START TASK INPUT

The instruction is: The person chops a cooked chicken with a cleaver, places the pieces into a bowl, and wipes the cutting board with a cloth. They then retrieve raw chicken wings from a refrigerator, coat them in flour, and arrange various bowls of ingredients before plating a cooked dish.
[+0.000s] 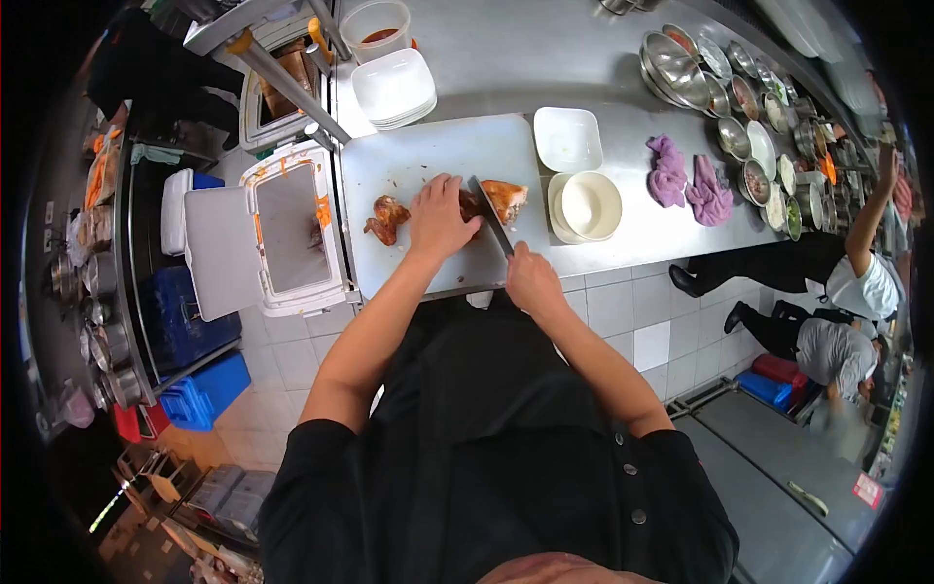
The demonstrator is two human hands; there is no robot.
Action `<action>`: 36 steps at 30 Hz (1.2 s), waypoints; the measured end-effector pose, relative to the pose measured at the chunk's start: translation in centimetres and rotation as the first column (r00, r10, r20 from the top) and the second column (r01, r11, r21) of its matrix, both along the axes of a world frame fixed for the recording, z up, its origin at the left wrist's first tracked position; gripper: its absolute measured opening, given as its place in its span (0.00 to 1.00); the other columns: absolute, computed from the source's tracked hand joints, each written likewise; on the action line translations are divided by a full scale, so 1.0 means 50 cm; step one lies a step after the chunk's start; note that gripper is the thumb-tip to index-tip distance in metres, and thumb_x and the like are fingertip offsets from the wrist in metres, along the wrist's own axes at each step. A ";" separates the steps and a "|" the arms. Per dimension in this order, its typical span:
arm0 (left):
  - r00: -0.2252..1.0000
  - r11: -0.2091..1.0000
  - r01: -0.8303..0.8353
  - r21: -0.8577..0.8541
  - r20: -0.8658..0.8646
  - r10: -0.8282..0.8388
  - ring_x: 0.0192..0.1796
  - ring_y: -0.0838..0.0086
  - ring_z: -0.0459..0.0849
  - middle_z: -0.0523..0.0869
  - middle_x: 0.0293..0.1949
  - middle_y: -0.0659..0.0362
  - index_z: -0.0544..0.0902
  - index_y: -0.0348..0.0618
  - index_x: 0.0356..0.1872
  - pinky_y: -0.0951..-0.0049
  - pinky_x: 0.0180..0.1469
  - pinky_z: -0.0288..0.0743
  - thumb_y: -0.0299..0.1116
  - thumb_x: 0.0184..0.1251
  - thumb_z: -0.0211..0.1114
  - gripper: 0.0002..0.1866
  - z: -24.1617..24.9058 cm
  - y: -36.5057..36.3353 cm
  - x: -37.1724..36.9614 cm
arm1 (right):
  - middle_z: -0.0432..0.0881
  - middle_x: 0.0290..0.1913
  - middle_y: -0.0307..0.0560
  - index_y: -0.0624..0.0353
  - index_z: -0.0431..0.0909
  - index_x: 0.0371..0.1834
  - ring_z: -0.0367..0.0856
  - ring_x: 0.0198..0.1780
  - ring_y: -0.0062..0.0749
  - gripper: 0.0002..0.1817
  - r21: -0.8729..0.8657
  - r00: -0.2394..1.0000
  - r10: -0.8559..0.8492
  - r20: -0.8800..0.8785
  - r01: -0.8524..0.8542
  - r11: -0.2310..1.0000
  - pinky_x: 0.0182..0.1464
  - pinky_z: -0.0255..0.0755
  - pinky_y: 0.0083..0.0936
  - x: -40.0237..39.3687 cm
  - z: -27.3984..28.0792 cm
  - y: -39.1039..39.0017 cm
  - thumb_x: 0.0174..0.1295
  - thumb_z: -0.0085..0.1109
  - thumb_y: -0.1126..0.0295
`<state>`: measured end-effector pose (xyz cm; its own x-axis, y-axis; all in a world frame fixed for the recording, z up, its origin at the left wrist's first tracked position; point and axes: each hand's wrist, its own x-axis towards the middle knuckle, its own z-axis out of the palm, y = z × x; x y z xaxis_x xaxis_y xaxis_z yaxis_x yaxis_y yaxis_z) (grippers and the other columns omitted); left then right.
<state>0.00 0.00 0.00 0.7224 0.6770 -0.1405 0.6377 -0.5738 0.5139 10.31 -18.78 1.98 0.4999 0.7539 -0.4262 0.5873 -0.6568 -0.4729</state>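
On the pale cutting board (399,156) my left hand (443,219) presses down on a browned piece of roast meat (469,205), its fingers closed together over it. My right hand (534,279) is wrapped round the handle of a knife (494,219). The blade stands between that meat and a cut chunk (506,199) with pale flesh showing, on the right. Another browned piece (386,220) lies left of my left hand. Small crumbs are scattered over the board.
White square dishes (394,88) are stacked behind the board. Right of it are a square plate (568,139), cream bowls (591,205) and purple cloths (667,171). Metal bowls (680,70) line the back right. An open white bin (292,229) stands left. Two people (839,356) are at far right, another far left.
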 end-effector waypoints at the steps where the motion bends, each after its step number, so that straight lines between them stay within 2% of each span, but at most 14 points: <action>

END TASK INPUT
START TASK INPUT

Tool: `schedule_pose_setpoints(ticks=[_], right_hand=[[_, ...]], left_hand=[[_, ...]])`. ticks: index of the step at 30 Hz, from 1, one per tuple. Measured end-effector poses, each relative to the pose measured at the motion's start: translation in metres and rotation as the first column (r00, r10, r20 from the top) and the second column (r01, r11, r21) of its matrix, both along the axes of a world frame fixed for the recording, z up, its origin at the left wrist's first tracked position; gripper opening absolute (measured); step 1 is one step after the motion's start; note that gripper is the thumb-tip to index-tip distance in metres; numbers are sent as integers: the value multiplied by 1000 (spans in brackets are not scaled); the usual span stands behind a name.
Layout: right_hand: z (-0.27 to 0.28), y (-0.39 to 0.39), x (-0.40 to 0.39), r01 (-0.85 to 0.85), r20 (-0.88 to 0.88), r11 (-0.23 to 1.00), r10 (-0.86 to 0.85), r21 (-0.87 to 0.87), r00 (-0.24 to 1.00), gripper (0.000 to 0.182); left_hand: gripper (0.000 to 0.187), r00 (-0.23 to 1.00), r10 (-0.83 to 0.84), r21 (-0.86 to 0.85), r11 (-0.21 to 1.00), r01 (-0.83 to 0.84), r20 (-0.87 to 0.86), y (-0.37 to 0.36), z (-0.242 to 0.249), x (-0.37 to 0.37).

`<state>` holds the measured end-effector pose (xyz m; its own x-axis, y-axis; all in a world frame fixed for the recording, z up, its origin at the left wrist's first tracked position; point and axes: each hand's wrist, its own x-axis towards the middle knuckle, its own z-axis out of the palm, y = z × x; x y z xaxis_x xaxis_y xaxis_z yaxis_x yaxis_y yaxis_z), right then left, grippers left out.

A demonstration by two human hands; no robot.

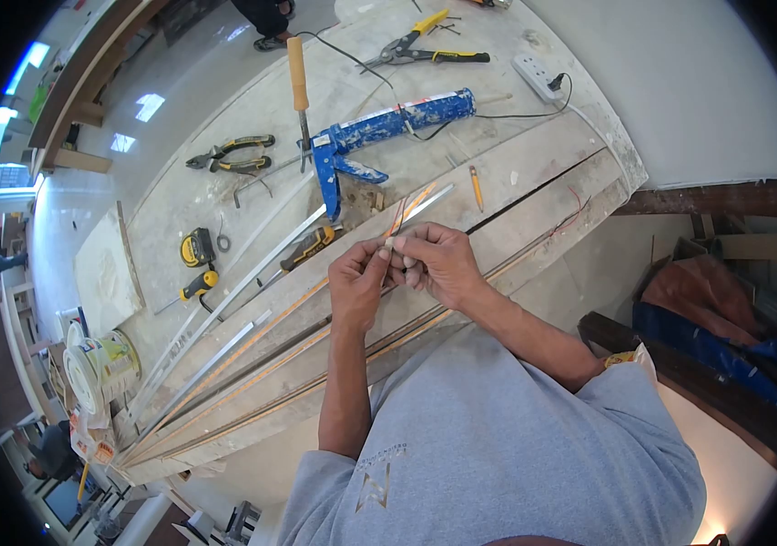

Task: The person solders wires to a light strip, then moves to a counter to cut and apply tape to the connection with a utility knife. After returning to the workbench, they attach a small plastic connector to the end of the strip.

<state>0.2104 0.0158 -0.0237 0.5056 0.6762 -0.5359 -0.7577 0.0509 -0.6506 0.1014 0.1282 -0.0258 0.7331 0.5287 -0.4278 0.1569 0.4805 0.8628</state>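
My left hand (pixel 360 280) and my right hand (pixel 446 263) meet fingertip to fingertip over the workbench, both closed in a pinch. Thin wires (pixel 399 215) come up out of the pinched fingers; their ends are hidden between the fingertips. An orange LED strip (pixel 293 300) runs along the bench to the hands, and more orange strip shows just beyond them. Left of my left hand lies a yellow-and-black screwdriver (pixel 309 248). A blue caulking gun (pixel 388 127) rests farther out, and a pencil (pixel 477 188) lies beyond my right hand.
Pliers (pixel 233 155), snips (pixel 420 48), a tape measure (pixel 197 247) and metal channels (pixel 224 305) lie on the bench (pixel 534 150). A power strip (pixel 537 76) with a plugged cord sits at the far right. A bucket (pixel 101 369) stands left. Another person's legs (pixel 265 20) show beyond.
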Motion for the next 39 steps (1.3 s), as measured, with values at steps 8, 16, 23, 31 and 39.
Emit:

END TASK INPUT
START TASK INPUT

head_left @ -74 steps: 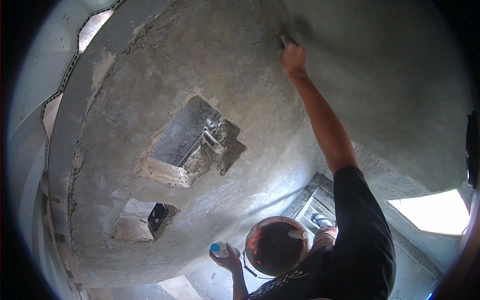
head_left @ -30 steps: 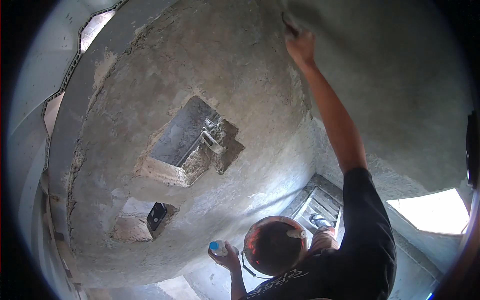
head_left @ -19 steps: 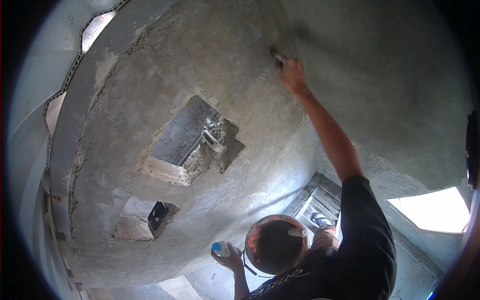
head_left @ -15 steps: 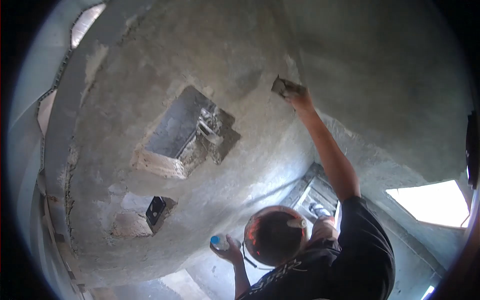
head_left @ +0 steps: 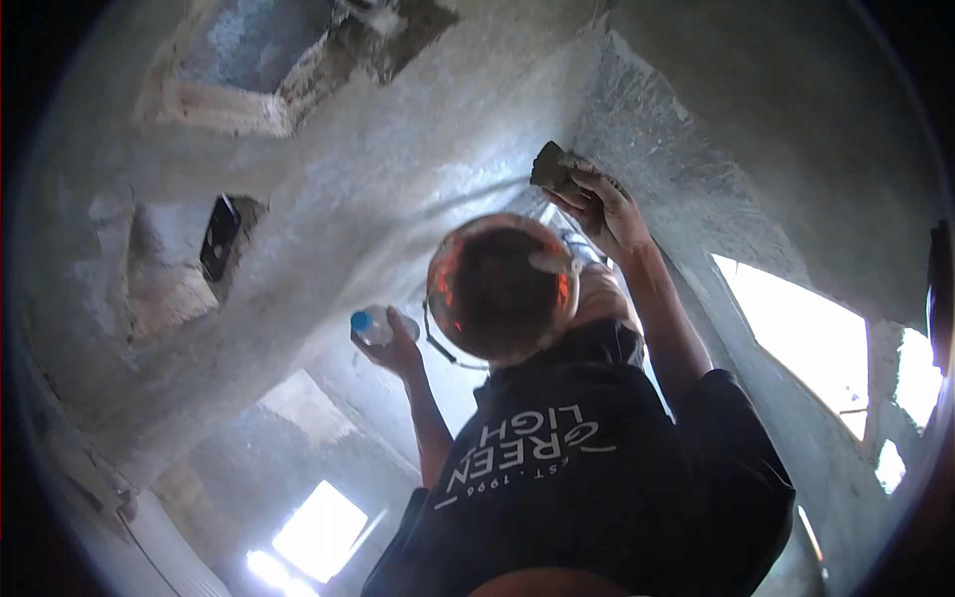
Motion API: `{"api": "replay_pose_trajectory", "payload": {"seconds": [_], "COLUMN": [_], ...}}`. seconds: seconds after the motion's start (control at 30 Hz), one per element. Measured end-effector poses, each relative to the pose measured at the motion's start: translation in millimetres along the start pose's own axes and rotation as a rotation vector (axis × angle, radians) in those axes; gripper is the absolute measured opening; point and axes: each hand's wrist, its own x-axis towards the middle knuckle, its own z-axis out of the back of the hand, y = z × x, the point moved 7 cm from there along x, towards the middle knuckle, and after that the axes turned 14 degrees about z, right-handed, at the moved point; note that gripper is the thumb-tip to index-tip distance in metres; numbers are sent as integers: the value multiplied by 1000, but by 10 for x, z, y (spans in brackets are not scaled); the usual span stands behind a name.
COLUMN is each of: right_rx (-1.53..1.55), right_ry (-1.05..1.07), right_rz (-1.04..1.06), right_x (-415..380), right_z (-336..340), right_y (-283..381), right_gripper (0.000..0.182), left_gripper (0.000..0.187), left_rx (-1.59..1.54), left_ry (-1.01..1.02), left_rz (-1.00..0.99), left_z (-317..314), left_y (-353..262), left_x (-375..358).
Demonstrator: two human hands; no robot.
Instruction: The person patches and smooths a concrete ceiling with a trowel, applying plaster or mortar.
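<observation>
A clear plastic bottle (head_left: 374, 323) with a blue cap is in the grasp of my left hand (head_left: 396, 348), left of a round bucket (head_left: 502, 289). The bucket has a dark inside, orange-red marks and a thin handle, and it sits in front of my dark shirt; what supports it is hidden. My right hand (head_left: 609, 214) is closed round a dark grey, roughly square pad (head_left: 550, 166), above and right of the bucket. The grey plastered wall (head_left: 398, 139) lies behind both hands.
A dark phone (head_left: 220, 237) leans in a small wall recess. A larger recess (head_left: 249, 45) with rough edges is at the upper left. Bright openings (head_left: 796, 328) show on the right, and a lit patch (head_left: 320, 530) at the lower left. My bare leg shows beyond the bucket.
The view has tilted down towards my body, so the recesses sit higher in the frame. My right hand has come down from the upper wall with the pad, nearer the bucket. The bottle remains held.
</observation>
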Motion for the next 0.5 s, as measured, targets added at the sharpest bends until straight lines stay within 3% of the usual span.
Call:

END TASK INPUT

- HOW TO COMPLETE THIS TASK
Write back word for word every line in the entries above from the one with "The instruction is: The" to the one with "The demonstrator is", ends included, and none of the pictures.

- ANSWER TO THE EXERCISE
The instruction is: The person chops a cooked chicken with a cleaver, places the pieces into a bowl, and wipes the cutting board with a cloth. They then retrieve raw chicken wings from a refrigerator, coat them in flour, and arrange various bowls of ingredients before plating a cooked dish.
[+0.000s] 
The demonstrator is two human hands; there is no robot.

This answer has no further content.